Exercise: Begin at the line containing "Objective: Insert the" in the entries below and end at the line containing "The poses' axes"; transcribe that range exactly and nothing outside it.

Records supplied:
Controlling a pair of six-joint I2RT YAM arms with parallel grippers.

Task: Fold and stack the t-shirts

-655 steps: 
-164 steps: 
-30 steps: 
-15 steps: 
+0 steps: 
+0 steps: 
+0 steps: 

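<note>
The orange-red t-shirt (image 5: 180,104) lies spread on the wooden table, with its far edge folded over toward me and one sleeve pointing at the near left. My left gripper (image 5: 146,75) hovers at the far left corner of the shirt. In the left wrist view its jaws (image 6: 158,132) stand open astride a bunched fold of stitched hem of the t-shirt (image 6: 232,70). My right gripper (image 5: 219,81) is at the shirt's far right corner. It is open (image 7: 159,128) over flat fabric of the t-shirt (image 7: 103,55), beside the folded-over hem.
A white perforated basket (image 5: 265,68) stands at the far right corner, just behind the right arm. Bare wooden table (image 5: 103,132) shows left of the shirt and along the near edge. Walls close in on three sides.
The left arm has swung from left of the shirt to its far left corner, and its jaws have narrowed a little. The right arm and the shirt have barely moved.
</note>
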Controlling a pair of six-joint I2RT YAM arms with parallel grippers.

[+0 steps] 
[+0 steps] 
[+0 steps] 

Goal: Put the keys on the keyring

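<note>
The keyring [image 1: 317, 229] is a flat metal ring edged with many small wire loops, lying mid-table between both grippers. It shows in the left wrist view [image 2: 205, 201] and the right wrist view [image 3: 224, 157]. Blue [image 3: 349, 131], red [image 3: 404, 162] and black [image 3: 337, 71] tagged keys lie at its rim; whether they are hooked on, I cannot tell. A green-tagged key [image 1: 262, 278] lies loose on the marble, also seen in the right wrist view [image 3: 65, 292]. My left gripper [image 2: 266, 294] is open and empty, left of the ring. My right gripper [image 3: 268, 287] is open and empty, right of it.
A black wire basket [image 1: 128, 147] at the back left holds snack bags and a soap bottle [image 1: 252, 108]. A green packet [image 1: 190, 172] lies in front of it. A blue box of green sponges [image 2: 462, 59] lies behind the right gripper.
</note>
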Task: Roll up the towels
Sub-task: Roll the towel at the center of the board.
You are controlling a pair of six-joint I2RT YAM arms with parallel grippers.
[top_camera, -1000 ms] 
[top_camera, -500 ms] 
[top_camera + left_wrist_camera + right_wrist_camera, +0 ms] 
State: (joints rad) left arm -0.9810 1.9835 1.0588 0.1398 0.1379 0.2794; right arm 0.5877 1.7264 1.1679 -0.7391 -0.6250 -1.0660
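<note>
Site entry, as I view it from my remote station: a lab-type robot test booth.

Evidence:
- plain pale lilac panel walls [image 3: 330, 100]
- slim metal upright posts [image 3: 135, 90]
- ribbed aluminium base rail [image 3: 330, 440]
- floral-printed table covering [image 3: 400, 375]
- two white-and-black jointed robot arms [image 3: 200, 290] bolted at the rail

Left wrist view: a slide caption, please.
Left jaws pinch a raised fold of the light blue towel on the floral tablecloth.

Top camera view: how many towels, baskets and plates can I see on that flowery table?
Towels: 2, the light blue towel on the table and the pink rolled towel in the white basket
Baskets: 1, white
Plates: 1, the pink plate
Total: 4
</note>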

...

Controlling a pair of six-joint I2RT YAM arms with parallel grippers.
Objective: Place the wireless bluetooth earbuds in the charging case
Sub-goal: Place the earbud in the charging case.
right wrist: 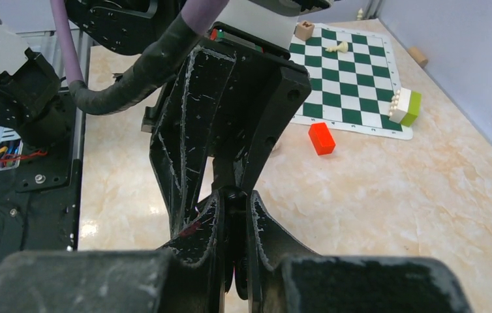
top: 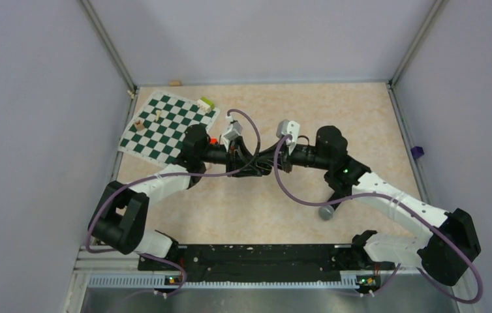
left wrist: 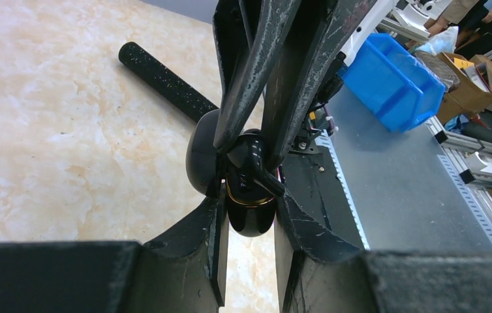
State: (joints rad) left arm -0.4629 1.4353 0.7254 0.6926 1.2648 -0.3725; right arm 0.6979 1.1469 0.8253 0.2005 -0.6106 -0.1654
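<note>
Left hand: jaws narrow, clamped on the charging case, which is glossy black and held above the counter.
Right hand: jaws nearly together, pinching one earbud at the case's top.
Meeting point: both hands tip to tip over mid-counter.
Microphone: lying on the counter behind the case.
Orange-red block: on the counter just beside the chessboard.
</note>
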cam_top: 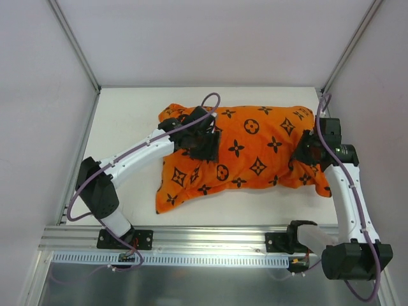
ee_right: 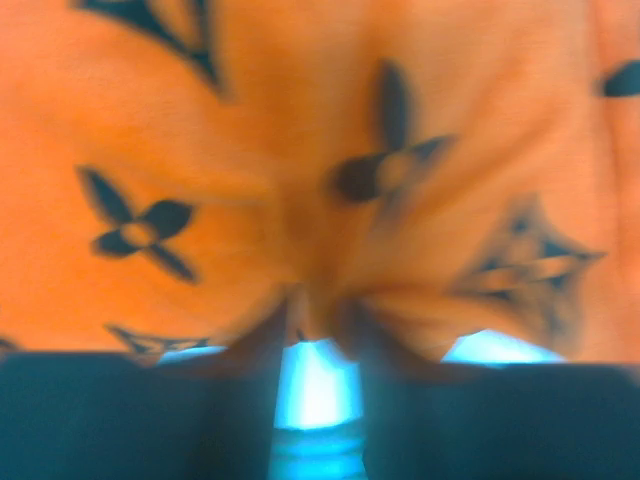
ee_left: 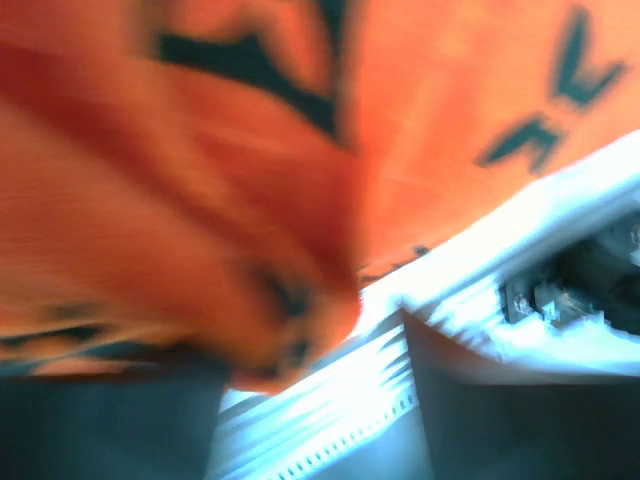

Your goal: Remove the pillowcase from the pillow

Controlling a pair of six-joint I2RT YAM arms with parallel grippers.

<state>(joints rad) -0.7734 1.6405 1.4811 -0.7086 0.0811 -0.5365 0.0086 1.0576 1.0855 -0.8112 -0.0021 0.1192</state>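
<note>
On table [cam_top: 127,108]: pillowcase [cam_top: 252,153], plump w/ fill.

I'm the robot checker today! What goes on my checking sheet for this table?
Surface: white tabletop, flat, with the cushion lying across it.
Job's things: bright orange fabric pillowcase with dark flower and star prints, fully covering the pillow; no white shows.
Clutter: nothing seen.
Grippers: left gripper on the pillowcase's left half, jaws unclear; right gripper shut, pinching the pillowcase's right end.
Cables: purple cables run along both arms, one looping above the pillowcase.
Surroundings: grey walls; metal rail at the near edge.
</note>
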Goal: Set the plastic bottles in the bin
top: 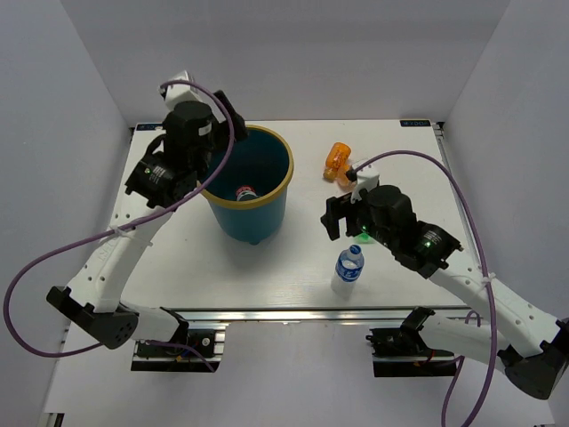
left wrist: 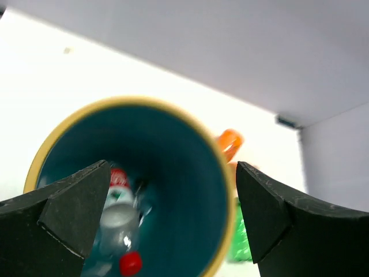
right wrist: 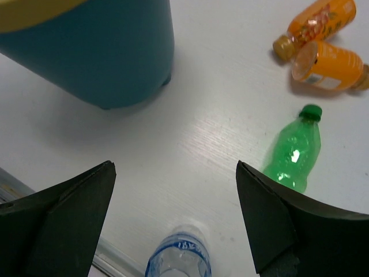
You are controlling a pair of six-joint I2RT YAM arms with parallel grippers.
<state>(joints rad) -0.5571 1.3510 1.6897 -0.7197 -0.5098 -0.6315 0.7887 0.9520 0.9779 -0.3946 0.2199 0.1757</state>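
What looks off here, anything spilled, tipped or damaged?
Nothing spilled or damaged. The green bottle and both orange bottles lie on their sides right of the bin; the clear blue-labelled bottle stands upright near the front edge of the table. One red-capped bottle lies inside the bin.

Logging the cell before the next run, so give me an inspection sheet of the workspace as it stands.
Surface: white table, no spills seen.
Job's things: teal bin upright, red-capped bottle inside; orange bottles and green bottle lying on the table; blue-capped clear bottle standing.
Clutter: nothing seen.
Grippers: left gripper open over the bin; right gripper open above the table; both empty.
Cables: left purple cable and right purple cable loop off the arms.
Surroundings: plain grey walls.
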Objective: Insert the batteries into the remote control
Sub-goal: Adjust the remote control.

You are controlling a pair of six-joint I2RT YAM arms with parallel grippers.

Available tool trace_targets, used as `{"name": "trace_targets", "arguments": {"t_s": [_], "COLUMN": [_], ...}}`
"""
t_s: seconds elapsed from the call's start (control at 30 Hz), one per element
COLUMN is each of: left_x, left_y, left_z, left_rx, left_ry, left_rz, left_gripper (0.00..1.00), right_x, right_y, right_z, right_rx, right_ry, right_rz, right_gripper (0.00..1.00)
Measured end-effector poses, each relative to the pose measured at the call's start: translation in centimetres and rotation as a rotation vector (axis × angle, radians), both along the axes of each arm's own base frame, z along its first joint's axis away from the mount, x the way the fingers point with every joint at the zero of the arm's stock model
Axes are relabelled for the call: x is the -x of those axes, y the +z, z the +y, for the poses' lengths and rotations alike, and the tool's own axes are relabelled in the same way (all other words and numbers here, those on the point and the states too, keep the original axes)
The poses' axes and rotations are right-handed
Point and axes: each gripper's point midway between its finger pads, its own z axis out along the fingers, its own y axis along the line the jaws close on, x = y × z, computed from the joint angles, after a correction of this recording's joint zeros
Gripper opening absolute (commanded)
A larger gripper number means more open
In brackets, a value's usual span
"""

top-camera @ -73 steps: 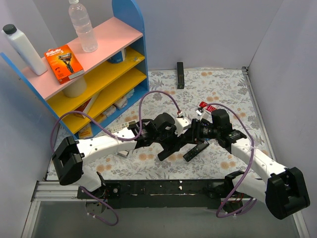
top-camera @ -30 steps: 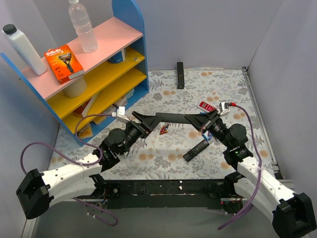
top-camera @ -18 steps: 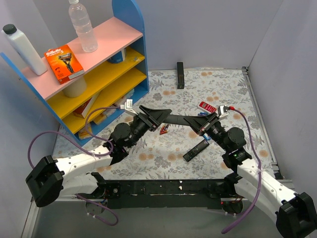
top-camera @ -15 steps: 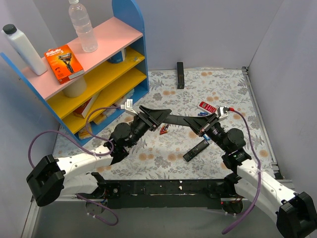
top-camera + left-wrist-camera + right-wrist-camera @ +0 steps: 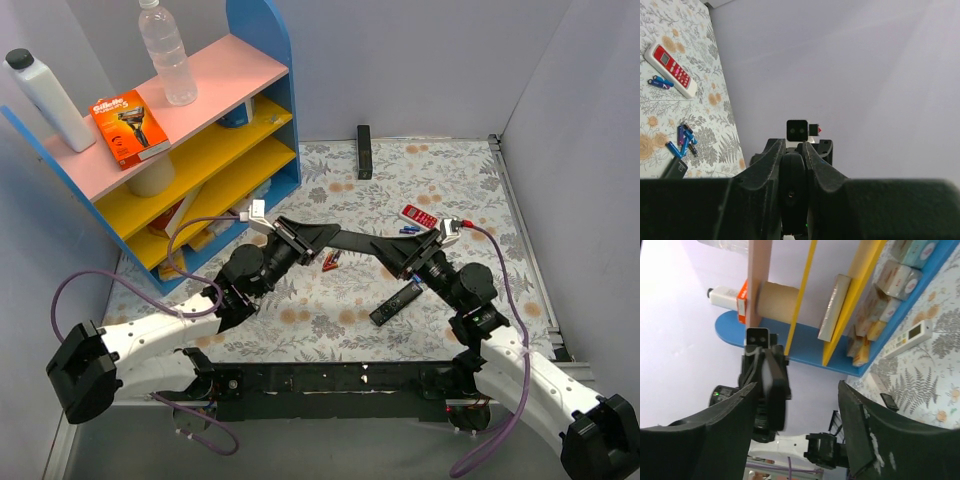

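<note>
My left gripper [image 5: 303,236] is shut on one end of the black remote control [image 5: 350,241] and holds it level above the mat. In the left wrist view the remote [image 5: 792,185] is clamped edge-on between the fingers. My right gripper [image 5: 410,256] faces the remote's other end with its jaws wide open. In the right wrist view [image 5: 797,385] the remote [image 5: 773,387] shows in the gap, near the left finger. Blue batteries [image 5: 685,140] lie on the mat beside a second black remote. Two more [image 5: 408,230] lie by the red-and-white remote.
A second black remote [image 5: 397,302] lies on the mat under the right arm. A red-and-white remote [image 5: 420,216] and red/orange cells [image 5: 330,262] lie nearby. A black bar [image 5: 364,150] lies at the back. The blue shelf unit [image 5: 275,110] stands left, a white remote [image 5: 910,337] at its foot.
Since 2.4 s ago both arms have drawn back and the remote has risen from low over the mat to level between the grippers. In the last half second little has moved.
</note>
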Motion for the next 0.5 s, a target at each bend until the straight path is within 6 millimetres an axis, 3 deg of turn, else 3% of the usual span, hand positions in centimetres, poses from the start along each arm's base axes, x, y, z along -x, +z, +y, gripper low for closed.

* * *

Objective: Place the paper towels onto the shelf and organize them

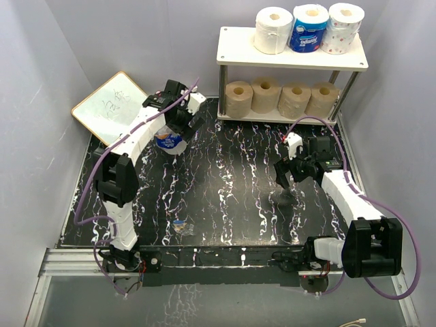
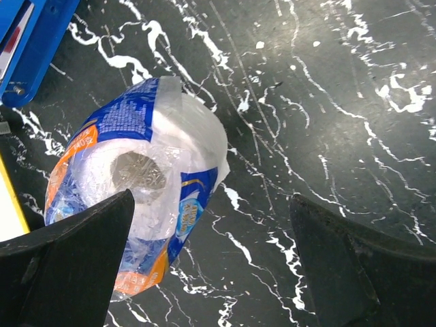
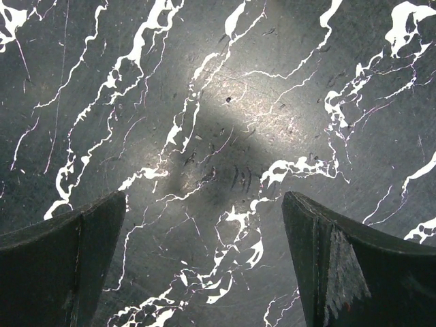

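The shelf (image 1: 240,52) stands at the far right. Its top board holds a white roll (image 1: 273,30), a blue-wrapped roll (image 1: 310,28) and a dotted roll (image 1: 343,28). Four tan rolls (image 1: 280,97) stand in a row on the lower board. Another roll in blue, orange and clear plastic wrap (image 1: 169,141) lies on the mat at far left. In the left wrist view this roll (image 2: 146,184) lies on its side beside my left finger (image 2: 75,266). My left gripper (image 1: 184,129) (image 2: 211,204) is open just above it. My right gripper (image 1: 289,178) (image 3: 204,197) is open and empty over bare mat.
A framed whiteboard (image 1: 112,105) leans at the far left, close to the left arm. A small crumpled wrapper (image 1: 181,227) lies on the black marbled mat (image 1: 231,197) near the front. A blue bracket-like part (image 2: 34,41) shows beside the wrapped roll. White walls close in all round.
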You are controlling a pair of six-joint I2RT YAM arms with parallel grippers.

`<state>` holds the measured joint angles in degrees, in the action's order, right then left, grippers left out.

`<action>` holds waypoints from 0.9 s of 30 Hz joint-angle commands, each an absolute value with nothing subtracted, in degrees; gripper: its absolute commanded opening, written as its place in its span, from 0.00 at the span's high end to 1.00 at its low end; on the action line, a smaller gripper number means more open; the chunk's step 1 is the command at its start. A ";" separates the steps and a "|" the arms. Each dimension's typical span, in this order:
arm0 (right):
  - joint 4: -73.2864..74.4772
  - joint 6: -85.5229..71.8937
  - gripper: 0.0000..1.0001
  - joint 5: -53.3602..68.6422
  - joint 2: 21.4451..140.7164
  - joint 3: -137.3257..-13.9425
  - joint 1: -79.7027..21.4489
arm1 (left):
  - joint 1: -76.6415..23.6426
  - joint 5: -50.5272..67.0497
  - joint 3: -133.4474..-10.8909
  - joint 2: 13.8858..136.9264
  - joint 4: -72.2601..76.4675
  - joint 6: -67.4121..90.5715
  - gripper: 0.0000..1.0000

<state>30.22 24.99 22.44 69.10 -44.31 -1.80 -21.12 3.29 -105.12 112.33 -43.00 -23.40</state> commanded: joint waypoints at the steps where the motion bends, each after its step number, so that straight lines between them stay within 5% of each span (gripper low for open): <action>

Solution to the exercise:
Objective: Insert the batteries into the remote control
Sub-goal: Adjust the remote control.

You are controlling a pair of six-joint I2RT YAM arms with parallel grippers.

Available tool trace_targets, used as `{"name": "trace_targets", "arguments": {"t_s": [_], "COLUMN": [_], ...}}`
"""
t_s: seconds elapsed from the call's start (control at 30 Hz), one per element
COLUMN is each of: left_x, left_y, left_z, left_rx, left_ry, left_rz, left_gripper (0.00..1.00), right_x, right_y, right_z, right_rx, right_ry, right_rz, right_gripper (0.00..1.00)
Measured end-effector poses, each relative to the pose measured at the call's start: translation in centimetres and rotation as a rotation vector (axis × angle, radians), both along the axes of each arm's own base frame, z along its first joint's axis away from the mount, x the way the fingers point with every joint at the zero of the arm's stock model
Axes are relabelled for the call: x is the -x of those axes, y the +z, z the +y, for the poses' lengths and rotations alike, and the tool's own axes are relabelled in the same way (all other words and numbers here, those on the point and the states too, keep the original axes)
The poses' axes and rotations are right-handed

Now the answer is complete.